Sin embargo, se tuvo que admitir, a pesar de la multiplicaron de los hallazgos, que el número de figuras marcadas con estos signos era muy limitado.
Otras teorías referentes, en especial, a la fecundidad o al toteismo salieron a la luz, sin que por ello tuvieran más validez. Se debe a Max Raphaël los primeros trabajos sobre la organización espacial de los conjuntos gráficos. En 1957, Annette Laming-Emperaire tomaba esta misma vía haciendo hincapié sobre el carácter intencional de ciertas asociaciones que se asemejaban a verdaderos temas míticos o religiosos.
André Leroi-Gourhan debía desarrollar este enfoque y establecer, a partir de datos estadísticos, un sistema general coherente, asociando el motivo parietal con su posición topográfica. Figuraciones animales y signos se distribuyen según los temas y las formas en sectores específicos. Para este autor, la caverna aparece como un mundo verdaderamente organizado.
A finales de los años 90, un enfoque formalizado por Jean Clottes y Davis Lewis-Williams condujo a asimilar estos conjuntos parietales al chamanismo.
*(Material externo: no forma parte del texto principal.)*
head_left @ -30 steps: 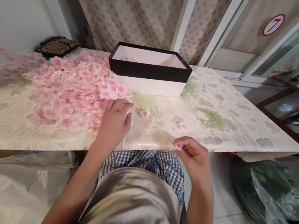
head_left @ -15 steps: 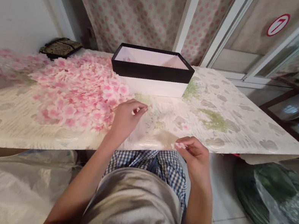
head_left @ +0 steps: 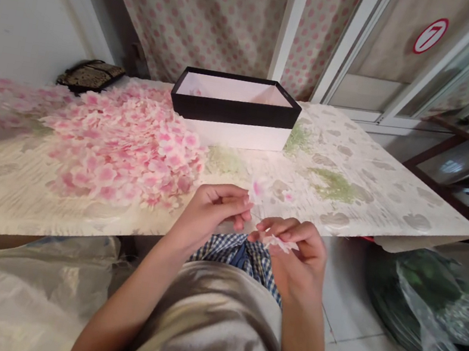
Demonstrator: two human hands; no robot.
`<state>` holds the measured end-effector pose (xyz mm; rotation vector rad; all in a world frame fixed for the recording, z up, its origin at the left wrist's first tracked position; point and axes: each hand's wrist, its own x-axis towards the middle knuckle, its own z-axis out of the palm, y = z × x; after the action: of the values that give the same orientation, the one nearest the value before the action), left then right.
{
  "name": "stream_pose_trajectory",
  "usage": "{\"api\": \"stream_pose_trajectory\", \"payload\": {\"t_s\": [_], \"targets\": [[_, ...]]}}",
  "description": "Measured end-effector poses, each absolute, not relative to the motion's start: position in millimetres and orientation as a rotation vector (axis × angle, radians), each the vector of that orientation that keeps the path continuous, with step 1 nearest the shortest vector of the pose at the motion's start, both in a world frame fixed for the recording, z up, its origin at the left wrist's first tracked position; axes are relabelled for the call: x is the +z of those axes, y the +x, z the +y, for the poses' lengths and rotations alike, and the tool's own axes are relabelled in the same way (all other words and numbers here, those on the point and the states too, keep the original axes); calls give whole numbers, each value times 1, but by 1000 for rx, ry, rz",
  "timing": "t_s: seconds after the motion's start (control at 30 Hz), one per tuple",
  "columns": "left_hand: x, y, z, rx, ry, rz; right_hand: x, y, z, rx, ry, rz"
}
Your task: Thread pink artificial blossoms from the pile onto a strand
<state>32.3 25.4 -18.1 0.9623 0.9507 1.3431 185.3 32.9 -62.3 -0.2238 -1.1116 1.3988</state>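
Close in front of me at the table's near edge, my left hand (head_left: 225,209) pinches a pale pink artificial petal (head_left: 255,191) between thumb and fingers. A few centimetres to its right, my right hand (head_left: 294,246) is closed on a small bunch of whitish-pink petals (head_left: 280,243). Both hands are nearly touching, fingertips toward each other. To the left lies a large heap of pink and white artificial petals (head_left: 132,139) on the tablecloth. One stray petal (head_left: 289,197) rests on the cloth beyond my right hand.
A white box with a black rim (head_left: 234,112) stands at the back of the table (head_left: 378,183). Green bits (head_left: 333,184) lie to the right, more beside the box. A patterned dark pouch (head_left: 91,76) sits back left. Plastic sheeting (head_left: 46,287) hangs below the table's left side.
My left hand has moved right and toward me from beside the heap, and now shows a petal in its fingers. My right hand has shifted slightly nearer, still holding petals.
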Motion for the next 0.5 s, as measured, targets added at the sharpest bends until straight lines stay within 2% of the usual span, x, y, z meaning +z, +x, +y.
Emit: {"api": "stream_pose_trajectory", "payload": {"t_s": [0.13, 0.37, 0.5], "targets": [[-16, 38, 22, 1290, 963, 958, -60, 186, 32, 1481, -242, -1092], [-18, 39, 16, 1393, 1164, 1086, -65, 194, 35, 1528, -341, -1070], [-14, 39, 3, 1580, 1647, 1287, -63, 195, 36, 1563, -360, -984]]}}
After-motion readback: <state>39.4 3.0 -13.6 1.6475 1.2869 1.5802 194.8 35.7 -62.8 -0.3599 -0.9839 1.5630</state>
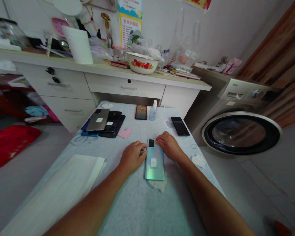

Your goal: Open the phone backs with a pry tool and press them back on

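Teal and glossy, the phone (155,153) lies back up on the table (135,209), between the left hand (133,157) and the right hand (170,146). The left hand is loosely curled, its fingertips at the phone's left edge; the right hand's fingers bend in at the upper right corner. Whether either truly grips cannot be told. So slick-looking a back probably calls for light, even pressure from both sides, fingertips kept to the rim and off the camera block (151,143) and the white label (153,163). Keeping it flat should lessen any slip. Ahead of the right hand, the spray bottle (153,113) stands leftward and a black phone (180,126) lies rightward, both apart from it.
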The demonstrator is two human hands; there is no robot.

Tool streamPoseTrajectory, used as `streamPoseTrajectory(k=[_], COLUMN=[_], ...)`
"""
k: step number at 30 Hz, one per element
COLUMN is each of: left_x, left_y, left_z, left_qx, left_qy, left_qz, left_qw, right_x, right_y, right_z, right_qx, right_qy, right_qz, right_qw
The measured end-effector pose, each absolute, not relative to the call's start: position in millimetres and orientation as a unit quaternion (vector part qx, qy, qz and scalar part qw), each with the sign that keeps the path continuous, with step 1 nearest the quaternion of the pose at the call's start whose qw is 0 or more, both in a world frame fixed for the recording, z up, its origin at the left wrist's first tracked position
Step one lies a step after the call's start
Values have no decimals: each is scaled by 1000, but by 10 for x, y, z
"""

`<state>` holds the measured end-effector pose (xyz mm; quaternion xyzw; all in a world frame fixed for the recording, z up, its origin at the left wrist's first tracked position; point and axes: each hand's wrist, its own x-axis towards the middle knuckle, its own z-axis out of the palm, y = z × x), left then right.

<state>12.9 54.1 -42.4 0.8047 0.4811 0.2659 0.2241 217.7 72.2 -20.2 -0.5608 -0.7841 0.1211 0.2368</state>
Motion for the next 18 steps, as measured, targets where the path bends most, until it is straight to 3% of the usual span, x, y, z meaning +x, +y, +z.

Más recientemente, las investigaciones conducidas en Lascaux por Norbert Aujoulat, entre 1988 y 1999, han puesto de manifesto el hecho de que la construcción de los paneles seguía un protocolo inmutable en el transcurso del cual el caballo está siempre trazado en primer lugar, seguido del uro, y después del ciervo. Bajo estas condiciones, el tiempo toma aquí todo su valor. Esta secuencia, sistemáticamente aplicada al conjunto de las composiciones de este santuario, respondía a necesidades de orden biológico, reveladas por las características de estacionalidad presentes en los animales. Este análisis ponía de manifiesto que los caballos poseían el pelaje de principios de la primavera, los uros del verano y los ciervos del otoño. Las distintas fases de estos ciclos biológicos indican para cada especie animal las primicias del acoplamiento, rituales de los cuales surge la vida. Más allá de esta lectura primaria, es el ritmo, véase la regeneración del tiempo que se quiere simbolizar. Se encuentran así reproducidas las fases de la Primavera, del Verano y del Otoño, evocación metafórica que, en esta coyuntura, vincula el tiempo biológico al tiempo cósmico. Estas vastas composiciones pintadas o grabadas parecen ser los testimonios de un pensamiento espiritual, cuyo alcance simbólico se basa en un enfoque cosmogónico. De la entrada hasta el subsuelo de la cueva se desarrolla bajo nuestros ojos el gran libro de las primeras mitologías, sus fundamentos incluso, que tiene como tema central la creación del mundo.